Finance

‘You’ve got to have a cop on the beat’: Elizabeth Warren slams SEC over GameStop chaos

Sen. Elizabeth Warren, D-Mass.

Tom Williams | CQ-Roll Call, Inc. | Getty Images

Sen. Elizabeth Warren lambasted the Securities and Exchange Commission on Thursday, blaming the regulator and its failure to act for a chaotic dayslong blitz of market speculation.

“We need an SEC that has clear rules about market manipulation and then has the backbone to get in and enforce those rules,” Warren said. “To have a healthy stock market, you’ve got to have a cop on the beat.”

“That should be the SEC,” she added. “They need to step up and do their job.”

The SEC did not respond to CNBC’s request for comment.

The senator from Massachusetts joined CNBC after wild stock trades forced popular trading app Robinhood to restrict access to the high-flying stocks at the center of the controversy.

Warren, a longtime critic of Wall Street, spoke to CNBC’s “Closing Bell” as individual traders took to Reddit, Twitter and other social media platforms to protest Robinhood’s move to curb trading in stocks like GameStop and AMC Entertainment.

But she made clear that she isn’t a big fan of Robinhood, either.

Robinhood and similar firms, which offer signup incentives while forcing customers to sign arbitration clauses, don’t help create healthy market conditions, she said.

Those arbitration clauses, she said, protect Robinhood “if it turns out that [it] really did cheat you. It’ll never be made public, there will be very little that you can do about.”

The public outrage toward Robinhood came after the California-based brokerage announced earlier on Thursday that it would bar customers from buying additional shares of companies including GameStop and move theater operator AMC Entertainment. It still allows customers to sell those stocks from their current portfolio.

Investors on the irreverent WallStreetBets Reddit led an effort to “squeeze” short sellers to cover their bets in such stocks and, as a result, have sparked a frenzy of volatile trading in recent sessions. Many of those retail investors sparked the short squeeze through Robinhood’s popular trading app.

Videogame retailer GameStop is up 250% so far this week, AMC is up 145% and headphone maker Koss, another “squeeze” target, is up a whopping 1,100%.

Robinhood’s decision, which it says was motivated by “extraordinary volatility in the markets,” sparked criticism from both sides of the political aisle.

For her part, Warren said she is skeptical of a narrative that would relate the current trading to a classic “David versus Goliath” story that pits a scrappy group of retail investors against a colossal, hedge-fund empire.

“That’s the problem: How do you know who’s manipulating the stock at this point?” she asked. “Are you entirely sure that there aren’t wealthy people on both sides? That hedge funds haven’t moved in on the side of the people who bid up the price of GameStop?”
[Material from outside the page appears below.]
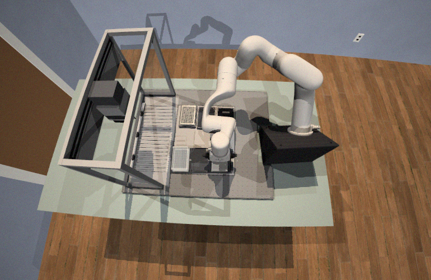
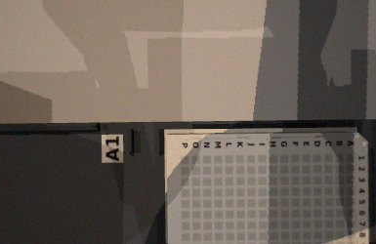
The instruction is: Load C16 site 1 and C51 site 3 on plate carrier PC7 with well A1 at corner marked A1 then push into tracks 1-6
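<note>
The dark plate carrier PC7 [image 1: 202, 161] lies on the apron in front of the rails [image 1: 155, 138]. The white 384-well plate C16 [image 1: 180, 159] sits on the carrier's end site nearest the rails. In the wrist view C16 [image 2: 266, 190] has its letter A and number 1 at the upper right corner. Beside it is a dark empty site with an A1 mark. My gripper [image 1: 220, 164] is low over the carrier's other end site, shut wide on the deep-well block C51, which my wrist mostly hides. I cannot tell if the block touches the site. C15 [image 1: 187, 115] sits in the far nest.
The nest nearest the arm's base, S1 [image 1: 225, 110], is dark and empty, and the arm covers most of the middle nest. The instrument's tall frame [image 1: 117, 98] stands over the rails at the left. The black arm pedestal [image 1: 295, 145] is at the right.
</note>
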Tool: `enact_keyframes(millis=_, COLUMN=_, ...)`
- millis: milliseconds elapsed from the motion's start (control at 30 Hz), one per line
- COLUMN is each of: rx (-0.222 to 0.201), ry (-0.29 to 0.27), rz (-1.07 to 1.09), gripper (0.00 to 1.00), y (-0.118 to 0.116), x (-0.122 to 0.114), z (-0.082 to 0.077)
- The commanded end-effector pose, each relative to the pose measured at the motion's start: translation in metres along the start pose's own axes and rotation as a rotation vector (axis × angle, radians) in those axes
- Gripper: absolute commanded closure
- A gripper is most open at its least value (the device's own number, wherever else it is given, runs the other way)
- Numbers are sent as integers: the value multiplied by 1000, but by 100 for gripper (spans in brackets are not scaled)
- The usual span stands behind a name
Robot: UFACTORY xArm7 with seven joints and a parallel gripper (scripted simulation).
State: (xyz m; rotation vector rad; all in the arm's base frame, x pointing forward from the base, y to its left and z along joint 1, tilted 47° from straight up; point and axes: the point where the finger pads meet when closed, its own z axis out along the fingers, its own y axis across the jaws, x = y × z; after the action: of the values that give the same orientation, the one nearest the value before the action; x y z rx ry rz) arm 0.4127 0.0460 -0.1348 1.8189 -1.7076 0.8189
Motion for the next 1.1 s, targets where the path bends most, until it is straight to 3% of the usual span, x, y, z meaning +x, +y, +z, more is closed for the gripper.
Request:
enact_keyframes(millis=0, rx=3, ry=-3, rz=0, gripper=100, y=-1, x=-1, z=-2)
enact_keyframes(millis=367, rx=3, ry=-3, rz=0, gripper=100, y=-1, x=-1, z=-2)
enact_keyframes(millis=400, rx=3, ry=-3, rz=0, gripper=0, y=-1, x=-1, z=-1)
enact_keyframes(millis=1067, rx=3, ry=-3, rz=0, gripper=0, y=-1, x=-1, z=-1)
Rep. Ro Khanna, D-Calif., a progressive who represents Silicon Valley, called for “more regulation and equality” and questioned the fairness of preventing individuals from buying.

“While retail trading in some cases, like on Robinhood, blocked the purchasing of GameStop, hedge funds were still allowed to trade the stock,” Khanna said.

By buying GameStop or AMC equity or call options, retail investors have forced investors betting against the stock, known as short sellers and oftentimes hedge funds, to cover their positions by buying back shares in an effort prevent further losses.

When this occurs en masse, it can lead to a feedback cycle and a spike in a stock’s price.